Gitte Moller

A Virtual Artist Walkabout with Gitte Möller


Gitte Möller’s art works speak through a language of symbols. Borrowed from sources as varied as Medieval decorative motifs and 90s subcultures, the objects in her art are taken out of context and placed floating in rooms inspired by the interiors of video games, like clues to clocking the next level. Disembodied anime wigs play suspended witness to something that has just happened or is about to. Nothing is out of limits for Gitte whose tools and materials range from Photoshop to oil paints to horse stickers. You’ll find Clipart in her oil paintings and her digital artworks printed onto perspex sculptures.

In our second virtual artist walkabout, she decodes 5 of her most recent works, two of which you can currently see in the Close Encounters group show at Smith Gallery in Cape Town.

Look out for her solo show at the beginning of 2019!


1. I am loved less than I love (2018)


Gitte Moller


When I found the horse stickers, I thought that the best way to use them would be isolated on a dark background. The horse stickers (like Hello Kitty or Barbie cakes) embody something about being innocent and young that now seems impossibly remote to me, like it almost never even happened. I’m often most comfortable with this kind of imagery because it lets me talk about my feelings while guarding them through something very familiar and ubiquitous.  

I almost always title my work after I’ve made it, and this title, I am loved less than I love is a quote I borrowed from A lover’s discourse by Roland Barthes. The sentiment immediately reminded me of this scene, of the one horse watching the other run away.

The painting was done with oils (except for the horse stickers) on a kind of synthetic paper called Enduro Ice. Besides physically framing my work, I also like to paint faux decorative frames onto the actual painting, which helps to amplify the way the picture draws you in.


2. Nothing is forever (2018)



I’ve been trying to figure out how to paint the things I wanted to paint into a space which wasn’t a conventional landscape or interior. I felt like I needed something more artificial to complement (rather than undermine or over-exaggerate) the non-naturalistic qualities of the symbols and objects I was painting. I began looking at screenshots from 90s computer games I used to play like Tomb Raider 2, Doom, Wolfenstein etc. and was really taken by the kind of dungeon-like subterranean spaces in these games. These spaces have a very strong emotional quality for me because of their harshness, the sharp lines and the extreme flattening of detail. The perspective of space in these games is also similar in some ways to old Gothic paintings I had been looking at. I feel more excited now about the evocative possibilities of perspective in painting, whether it’s ‘correct’ or warped perspective or a combination of the two.
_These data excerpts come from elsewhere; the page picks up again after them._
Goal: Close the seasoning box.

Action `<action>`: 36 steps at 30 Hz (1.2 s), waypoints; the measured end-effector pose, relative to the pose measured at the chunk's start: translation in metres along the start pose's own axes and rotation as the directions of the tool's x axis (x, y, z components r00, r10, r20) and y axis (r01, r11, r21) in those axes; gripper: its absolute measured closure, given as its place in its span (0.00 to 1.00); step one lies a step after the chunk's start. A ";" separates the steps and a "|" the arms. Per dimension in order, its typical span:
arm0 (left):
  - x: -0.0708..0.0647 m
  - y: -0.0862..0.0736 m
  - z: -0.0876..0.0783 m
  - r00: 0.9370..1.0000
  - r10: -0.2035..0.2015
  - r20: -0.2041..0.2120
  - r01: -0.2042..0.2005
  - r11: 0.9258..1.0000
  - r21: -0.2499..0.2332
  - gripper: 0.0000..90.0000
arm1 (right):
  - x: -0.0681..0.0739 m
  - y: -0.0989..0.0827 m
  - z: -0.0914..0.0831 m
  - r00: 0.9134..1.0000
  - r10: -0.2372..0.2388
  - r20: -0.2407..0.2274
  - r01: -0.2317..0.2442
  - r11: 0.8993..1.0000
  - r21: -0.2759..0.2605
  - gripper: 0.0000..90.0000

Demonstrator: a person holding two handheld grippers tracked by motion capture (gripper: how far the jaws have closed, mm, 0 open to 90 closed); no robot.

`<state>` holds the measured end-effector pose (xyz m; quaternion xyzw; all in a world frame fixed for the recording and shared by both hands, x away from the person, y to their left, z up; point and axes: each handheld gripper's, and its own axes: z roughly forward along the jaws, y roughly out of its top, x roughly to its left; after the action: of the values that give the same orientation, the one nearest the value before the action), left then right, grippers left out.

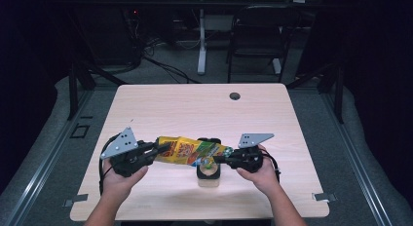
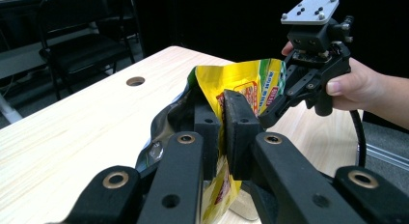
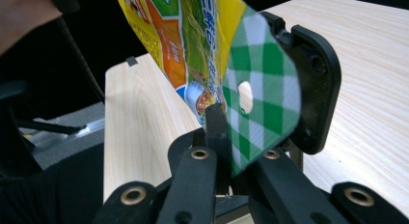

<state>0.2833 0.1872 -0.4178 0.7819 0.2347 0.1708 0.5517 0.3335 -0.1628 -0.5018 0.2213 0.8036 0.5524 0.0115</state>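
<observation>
Fingers of the left gripper (image 1: pixel 158 150) and right gripper (image 1: pixel 220 158) are clamped on opposite ends of the snack bag (image 1: pixel 191 151), held above the bench (image 1: pixel 204 109) at six o'clock. Light, crinkly, slippery; pinch the flat seams.

This looks like a lab or recording studio set up for filmed handling work. A bare pale wooden table (image 1: pixel 204 114) with a cable hole (image 1: pixel 234 96) stands on grey carpet, ringed by black curtains. Bundles of cables (image 1: pixel 160 65) trail over the floor behind it, beside a white desk leg (image 1: pixel 201 41) and a black folding chair (image 1: pixel 258 33), with tape marks (image 1: pixel 324 197) at the table's corners
</observation>
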 end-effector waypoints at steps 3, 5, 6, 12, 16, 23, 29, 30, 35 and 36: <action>0.000 -0.001 0.000 1.000 -0.007 0.003 0.007 1.000 -0.010 0.95 | -0.002 -0.001 -0.001 1.000 0.012 -0.015 -0.012 1.000 -0.005 0.98; 0.001 -0.003 -0.001 1.000 -0.012 0.005 0.012 1.000 -0.009 0.95 | -0.003 -0.002 0.000 1.000 0.022 -0.022 -0.022 1.000 -0.012 0.96; 0.002 -0.004 -0.001 1.000 -0.018 0.008 0.018 1.000 -0.012 0.95 | -0.003 -0.003 0.000 0.999 0.026 -0.027 -0.026 1.000 -0.009 0.95; 0.004 -0.007 -0.003 1.000 -0.028 0.014 0.028 0.999 -0.022 0.95 | -0.005 -0.006 0.003 0.999 0.025 -0.022 -0.025 1.000 0.009 0.93; 0.004 -0.008 -0.004 1.000 -0.025 0.010 0.025 0.999 -0.023 0.95 | -0.004 -0.006 0.003 1.000 0.015 -0.018 -0.015 1.000 0.018 0.94; 0.004 -0.008 -0.006 1.000 -0.015 -0.008 0.015 1.000 -0.018 0.95 | -0.002 -0.005 0.003 1.000 -0.017 -0.014 0.018 1.000 0.023 1.00; 0.004 -0.006 -0.008 1.000 0.012 -0.009 -0.012 1.000 0.001 0.95 | -0.003 -0.006 0.003 0.999 -0.013 -0.042 0.014 1.000 0.020 1.00; 0.005 -0.006 -0.008 1.000 0.008 -0.009 -0.008 1.000 0.002 0.95 | -0.002 -0.006 0.004 0.999 -0.012 -0.043 0.012 1.000 0.017 1.00; 0.005 -0.008 -0.007 1.000 0.000 -0.020 0.000 1.000 -0.003 0.95 | -0.002 -0.005 0.003 0.998 -0.027 -0.056 0.028 0.999 0.022 1.00; 0.006 -0.008 -0.007 1.000 -0.001 -0.022 0.001 1.000 -0.004 0.95 | -0.002 -0.004 0.002 0.998 -0.030 -0.053 0.031 0.999 0.023 1.00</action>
<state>0.2828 0.1981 -0.4228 0.7789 0.2407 0.1793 0.5506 0.3343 -0.1625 -0.5070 0.1946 0.8135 0.5480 -0.0037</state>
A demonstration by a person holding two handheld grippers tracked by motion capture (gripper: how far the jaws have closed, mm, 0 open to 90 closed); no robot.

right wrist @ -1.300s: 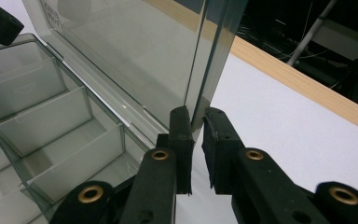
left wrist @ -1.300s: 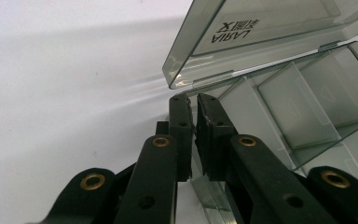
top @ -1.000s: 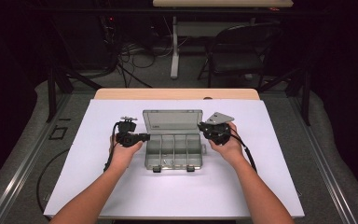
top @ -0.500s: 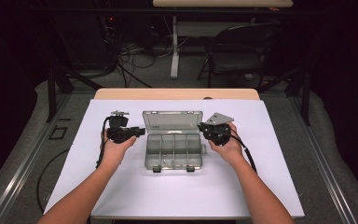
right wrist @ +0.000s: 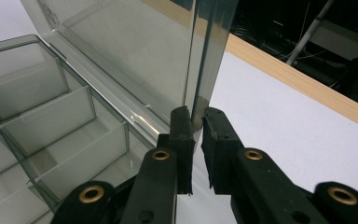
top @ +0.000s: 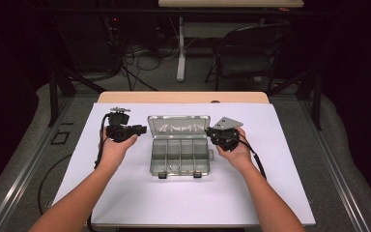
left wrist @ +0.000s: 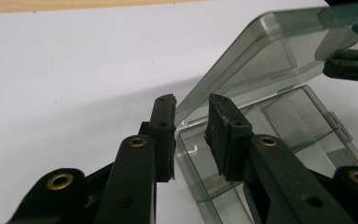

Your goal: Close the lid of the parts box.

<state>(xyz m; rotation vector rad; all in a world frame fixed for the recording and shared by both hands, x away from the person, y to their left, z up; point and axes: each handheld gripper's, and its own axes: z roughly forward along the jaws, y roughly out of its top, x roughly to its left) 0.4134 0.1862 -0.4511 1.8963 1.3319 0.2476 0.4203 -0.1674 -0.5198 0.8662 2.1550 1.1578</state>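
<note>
A smoky clear compartment box lies in the middle of the white sheet, its lid standing upright at the back. My left gripper hovers just left of the box, apart from it. In the left gripper view its jaws have just been closing, still stand apart with nothing between them, and the lid's corner lies beyond. My right gripper is at the lid's right edge. In the right gripper view it is shut on the lid's edge, beside the empty compartments.
The white sheet covers the table, with a wooden strip along the far edge. A folding chair and floor cables lie beyond the table. A cable trails from the left gripper along the forearm.
The left gripper has drawn away from the box's left side, moving left and up. The right gripper stays on the lid's edge, and the lid still stands upright.
</note>
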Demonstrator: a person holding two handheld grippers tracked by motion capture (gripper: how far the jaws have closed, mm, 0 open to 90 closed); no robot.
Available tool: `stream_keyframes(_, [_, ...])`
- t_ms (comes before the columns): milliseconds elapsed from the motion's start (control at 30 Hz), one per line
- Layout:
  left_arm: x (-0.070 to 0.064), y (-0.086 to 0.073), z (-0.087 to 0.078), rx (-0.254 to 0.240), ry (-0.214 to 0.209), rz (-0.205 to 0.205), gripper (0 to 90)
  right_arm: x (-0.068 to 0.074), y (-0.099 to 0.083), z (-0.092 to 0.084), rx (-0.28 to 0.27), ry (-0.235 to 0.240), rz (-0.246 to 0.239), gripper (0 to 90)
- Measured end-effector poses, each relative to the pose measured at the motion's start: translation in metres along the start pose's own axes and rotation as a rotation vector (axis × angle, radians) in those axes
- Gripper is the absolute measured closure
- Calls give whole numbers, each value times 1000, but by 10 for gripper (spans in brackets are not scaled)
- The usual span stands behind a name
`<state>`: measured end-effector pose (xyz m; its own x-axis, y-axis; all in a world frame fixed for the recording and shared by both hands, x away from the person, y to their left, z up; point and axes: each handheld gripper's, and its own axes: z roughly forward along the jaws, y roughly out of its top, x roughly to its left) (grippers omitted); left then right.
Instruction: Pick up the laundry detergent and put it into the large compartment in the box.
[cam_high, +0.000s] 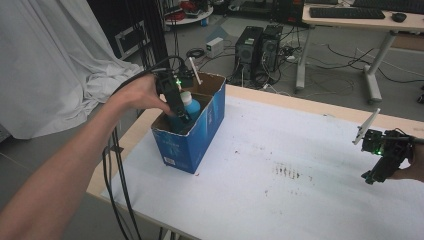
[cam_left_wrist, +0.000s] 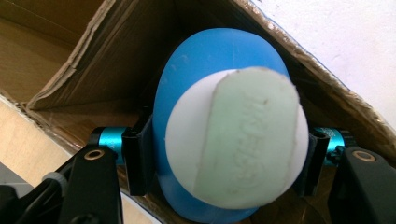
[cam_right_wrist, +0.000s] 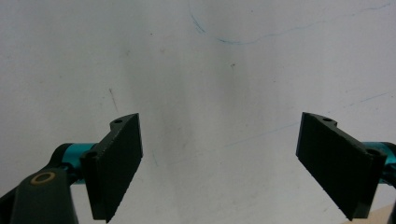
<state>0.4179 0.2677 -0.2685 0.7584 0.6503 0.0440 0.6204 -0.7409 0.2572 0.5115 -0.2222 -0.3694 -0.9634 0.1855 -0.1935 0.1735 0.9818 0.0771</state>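
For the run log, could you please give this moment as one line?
left gripper: shut on blue bottle | inside cardboard box | right gripper: open over table

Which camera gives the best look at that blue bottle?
The left gripper view: the bottle is seen close up from above its white cap, clamped between the left tongs inside the box. The high view shows it small and partly hidden. The right gripper view faces the white tabletop.

Blue bottle (cam_left_wrist: 187, 84) with white cap (cam_left_wrist: 187, 154), blue box (cam_high: 192, 142).
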Motion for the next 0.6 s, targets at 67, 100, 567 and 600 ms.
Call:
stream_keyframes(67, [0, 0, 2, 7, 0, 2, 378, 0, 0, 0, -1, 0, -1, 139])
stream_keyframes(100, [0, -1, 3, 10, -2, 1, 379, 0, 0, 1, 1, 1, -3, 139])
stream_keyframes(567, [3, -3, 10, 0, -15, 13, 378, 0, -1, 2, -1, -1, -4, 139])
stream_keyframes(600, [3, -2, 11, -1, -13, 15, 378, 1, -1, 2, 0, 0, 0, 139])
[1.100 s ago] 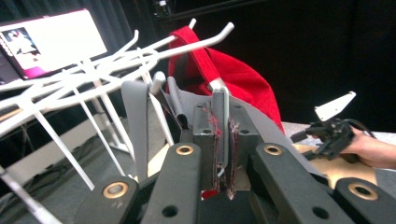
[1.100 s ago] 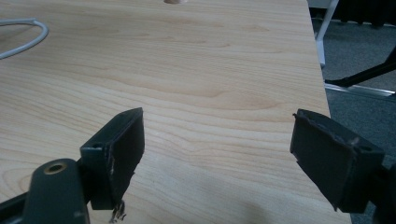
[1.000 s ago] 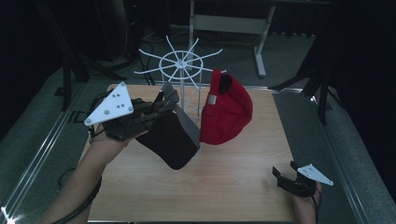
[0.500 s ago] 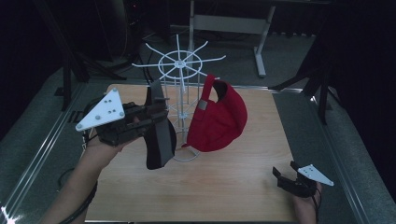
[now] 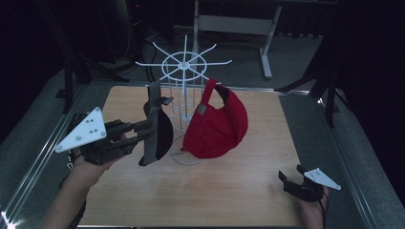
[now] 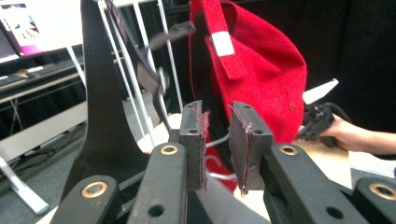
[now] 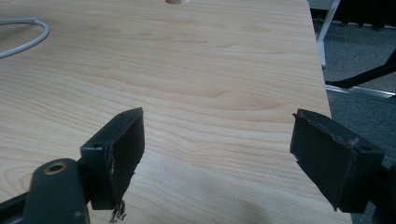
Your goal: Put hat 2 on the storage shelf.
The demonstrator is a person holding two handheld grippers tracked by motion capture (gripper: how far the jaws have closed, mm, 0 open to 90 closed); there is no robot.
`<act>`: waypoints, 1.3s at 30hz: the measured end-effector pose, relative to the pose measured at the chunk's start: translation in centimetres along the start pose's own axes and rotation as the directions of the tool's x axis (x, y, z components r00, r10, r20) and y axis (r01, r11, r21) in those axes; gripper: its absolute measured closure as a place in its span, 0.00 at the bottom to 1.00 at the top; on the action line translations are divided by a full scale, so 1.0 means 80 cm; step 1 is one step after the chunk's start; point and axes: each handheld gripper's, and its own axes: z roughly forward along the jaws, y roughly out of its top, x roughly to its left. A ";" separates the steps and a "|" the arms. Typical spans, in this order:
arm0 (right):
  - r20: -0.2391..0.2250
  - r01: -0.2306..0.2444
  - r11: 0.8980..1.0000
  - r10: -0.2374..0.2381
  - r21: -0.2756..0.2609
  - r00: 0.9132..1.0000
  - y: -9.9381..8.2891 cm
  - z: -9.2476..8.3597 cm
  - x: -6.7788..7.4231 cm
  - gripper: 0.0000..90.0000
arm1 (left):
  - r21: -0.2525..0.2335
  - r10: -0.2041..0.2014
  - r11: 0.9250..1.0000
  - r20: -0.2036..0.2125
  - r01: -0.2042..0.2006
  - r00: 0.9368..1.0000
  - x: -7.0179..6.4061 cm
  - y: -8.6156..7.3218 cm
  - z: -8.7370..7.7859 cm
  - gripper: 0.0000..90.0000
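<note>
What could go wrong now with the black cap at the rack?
The black cap seems to hang by its back strap alone on the white wire rack, so it may slip off. The left gripper is right beside it; a careless pull back could drag the cap, tip the rack, or shake the red cap.

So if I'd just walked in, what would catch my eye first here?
Probably the red cap hanging on the white wire rack at the middle of the wooden table. Next, the black cap dangling beside it at the rack's left, just ahead of the left tool. The right tool rests open near the table's front right corner.
</note>
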 end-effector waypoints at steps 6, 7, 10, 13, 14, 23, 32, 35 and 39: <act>-0.001 0.001 1.000 -0.001 0.001 1.000 0.000 0.000 0.000 0.20 | 0.016 -0.043 0.999 -0.013 0.043 0.999 0.001 -0.025 -0.017 0.84; -0.002 -0.001 1.000 0.001 0.000 1.000 0.000 0.000 0.000 0.20 | 0.021 -0.051 0.998 -0.012 0.051 0.999 0.002 -0.030 -0.019 0.84; -0.002 0.002 1.000 -0.002 0.000 1.000 0.000 0.000 0.000 0.20 | 0.019 -0.080 0.997 -0.012 0.080 0.997 0.002 -0.048 -0.023 0.84; -0.001 0.002 1.000 -0.002 0.000 1.000 0.000 0.000 0.000 0.20 | 0.023 -0.096 0.995 -0.014 0.096 0.995 0.001 -0.064 -0.025 0.84; 0.000 0.002 1.000 -0.002 0.000 1.000 0.000 0.000 0.001 0.20 | 0.023 -0.106 0.994 -0.008 0.106 0.994 0.001 -0.070 -0.025 0.84; -0.001 0.003 1.000 -0.003 -0.001 1.000 0.000 0.000 0.001 0.20 | 0.030 -0.137 0.990 0.024 0.136 0.990 0.001 -0.120 -0.024 0.84; -0.003 0.004 1.000 -0.004 -0.001 1.000 0.000 0.000 0.001 0.20 | 0.047 -0.177 0.983 0.006 0.177 0.984 -0.001 -0.166 -0.024 0.81; -0.004 0.004 1.000 -0.004 -0.001 1.000 0.000 0.000 0.001 0.20 | 0.065 -0.183 0.981 -0.008 0.183 0.983 -0.003 -0.182 -0.024 0.81; -0.003 0.005 1.000 -0.005 0.000 1.000 0.000 0.000 0.001 0.20 | 0.084 -0.208 0.974 -0.021 0.209 0.978 -0.005 -0.206 -0.025 0.81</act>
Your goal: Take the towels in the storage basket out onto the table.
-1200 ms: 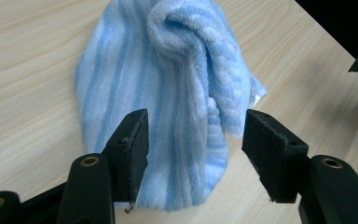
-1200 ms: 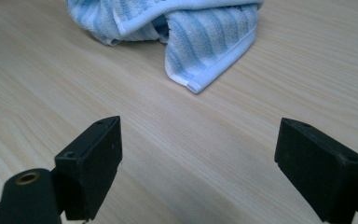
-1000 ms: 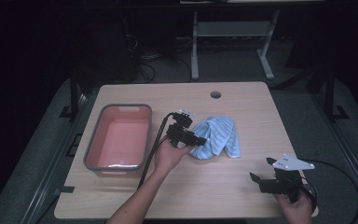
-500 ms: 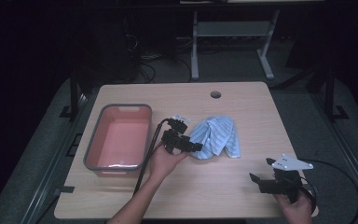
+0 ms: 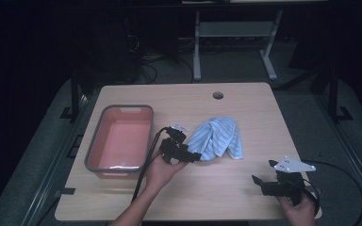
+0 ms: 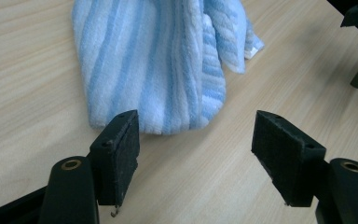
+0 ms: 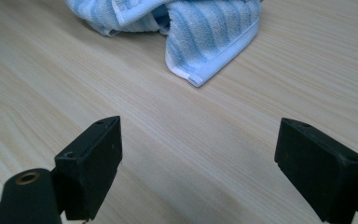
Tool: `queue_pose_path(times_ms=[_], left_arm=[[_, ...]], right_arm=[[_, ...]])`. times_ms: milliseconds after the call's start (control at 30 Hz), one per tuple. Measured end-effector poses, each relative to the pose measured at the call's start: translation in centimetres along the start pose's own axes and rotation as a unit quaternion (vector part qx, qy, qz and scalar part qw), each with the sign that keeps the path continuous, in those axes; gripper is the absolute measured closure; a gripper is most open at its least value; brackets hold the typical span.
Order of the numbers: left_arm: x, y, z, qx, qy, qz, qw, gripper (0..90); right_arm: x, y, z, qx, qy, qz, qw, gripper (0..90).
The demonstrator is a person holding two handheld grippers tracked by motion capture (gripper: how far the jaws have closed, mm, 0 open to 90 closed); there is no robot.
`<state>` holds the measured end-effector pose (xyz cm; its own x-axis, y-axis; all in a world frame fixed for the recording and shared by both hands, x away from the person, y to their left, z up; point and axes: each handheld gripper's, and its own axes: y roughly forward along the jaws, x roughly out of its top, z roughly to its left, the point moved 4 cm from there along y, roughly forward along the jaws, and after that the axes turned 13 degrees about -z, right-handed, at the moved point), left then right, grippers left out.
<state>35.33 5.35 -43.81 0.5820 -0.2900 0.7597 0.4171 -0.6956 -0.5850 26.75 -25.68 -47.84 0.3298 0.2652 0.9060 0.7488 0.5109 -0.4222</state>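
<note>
Dark floor, cables and a white desk frame lie beyond the pale wooden surface (image 5: 245,193) where the work goes on. At its middle the left claw (image 5: 188,157) sits low over the wood with its jaws spread and nothing between them; they have just been opening further. Seen in the left gripper view, its black pads (image 6: 121,149) stand just short of the near hem of the blue striped towel (image 6: 168,60), one pad almost at the cloth's corner, the other over bare wood. The towel (image 5: 217,139) lies bunched just ahead of this claw, toward the far right of the surface, its long axis running on the slant from the claw's tips toward the far edge. The right claw (image 5: 264,183) rests near the front right corner, jaws likewise spread and empty, well apart from the cloth; in the right gripper view a folded towel corner (image 7: 200,70) points back at it across open wood. The left hand (image 5: 158,172) is plainly the nearer, so a pinch on the near hem looks like its job: a short push forward should do. Left of that hand, along the left edge, sits a grey tray with a pink floor (image 5: 96,146), a pale patch showing at its near end.
</note>
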Motion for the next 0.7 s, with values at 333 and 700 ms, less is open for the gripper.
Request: queue_pose_path(times_ms=[333, 700], left_arm=[[-0.7, -0.7, -0.8, -0.007, 0.008, -0.011, 0.9999, 29.9], [-2.2, -1.3, -1.4, -0.008, 0.025, -0.005, 0.9997, 29.3]], right_arm=[[-0.1, 0.2, 0.1, 0.001, -0.004, 0.004, 1.0, 14.4], [0.0, 0.2, 0.2, 0.003, -0.005, 0.006, 1.0, 14.5]])
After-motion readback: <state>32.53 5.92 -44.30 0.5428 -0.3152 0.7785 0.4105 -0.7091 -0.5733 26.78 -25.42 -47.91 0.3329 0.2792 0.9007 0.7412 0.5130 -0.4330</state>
I think of the disembodied anime hair that I frequently use as a ghost or trace of a person. If the image needs something anthropomorphic I’ll use the hair to establish some kind of semi-human dialogue with the other objects in the space. In this work, the hair has a view into the room, but it’s not clear whether it plays the role of witness, victim or aggressor with reference to the blood on the floor.


3. It is impossible to eat with disgust and pleasure at the same time (2017)


Gitte Moller


This is a digital print which started out as a Photoshop sketch I made for an oil painting. Once the painting was finished I went back to the sketch, cleaned it up and sold it as a print. Again, I brought in the hair to add a human element to the painting (I think this was actually the first time I used it). The title for this work is a quote from Freud (who I read quoted somewhere else) and it seemed like a good crystallisation of how I felt about this image. One of the things I really like about making pictures is that there is the possibility of capturing in one single image a wide range of feeling, and by extension contradictory feeling states (which might otherwise be difficult to reconcile).


4. No fear/It was not a bad life (2017)


Gitte Moller


I borrow a lot from images I find online and many of my paintings are essentially collages of these images taken out of context. Here the No Fear logo (a clothing brand from the 90s) is hovering over a Clipart image of a church.

The symbols in this painting remind me of my upbringing in the northern suburbs of Cape Town, although I’m sure these things are familiar to a lot of people my age, but from different backgrounds. I suppose a lot what I thought of as my culture when I was young I later realised was clearly borrowed from somewhere else, which is part of the reason I feel comfortable making historical and cross-cultural references. The meaning of something can change very drastically according to context in real life and I think the same is true of painting.


5. Untitled prototype (2018)


Gitte Moller

This was a prototype for the heart necklace work. I had been trying to come up with more interesting ways to display the digital works. I think that turning the digital work into semi-sculptural objects draws more attention to the organic and painterly characteristics of the image (as opposed to viewing them on a digital screen). This particular digital sketch was made in Photoshop and is roughly based on a screenshot from this part in Tomb Raider 2 where you have to dodge these spiked walls that are closing in on you.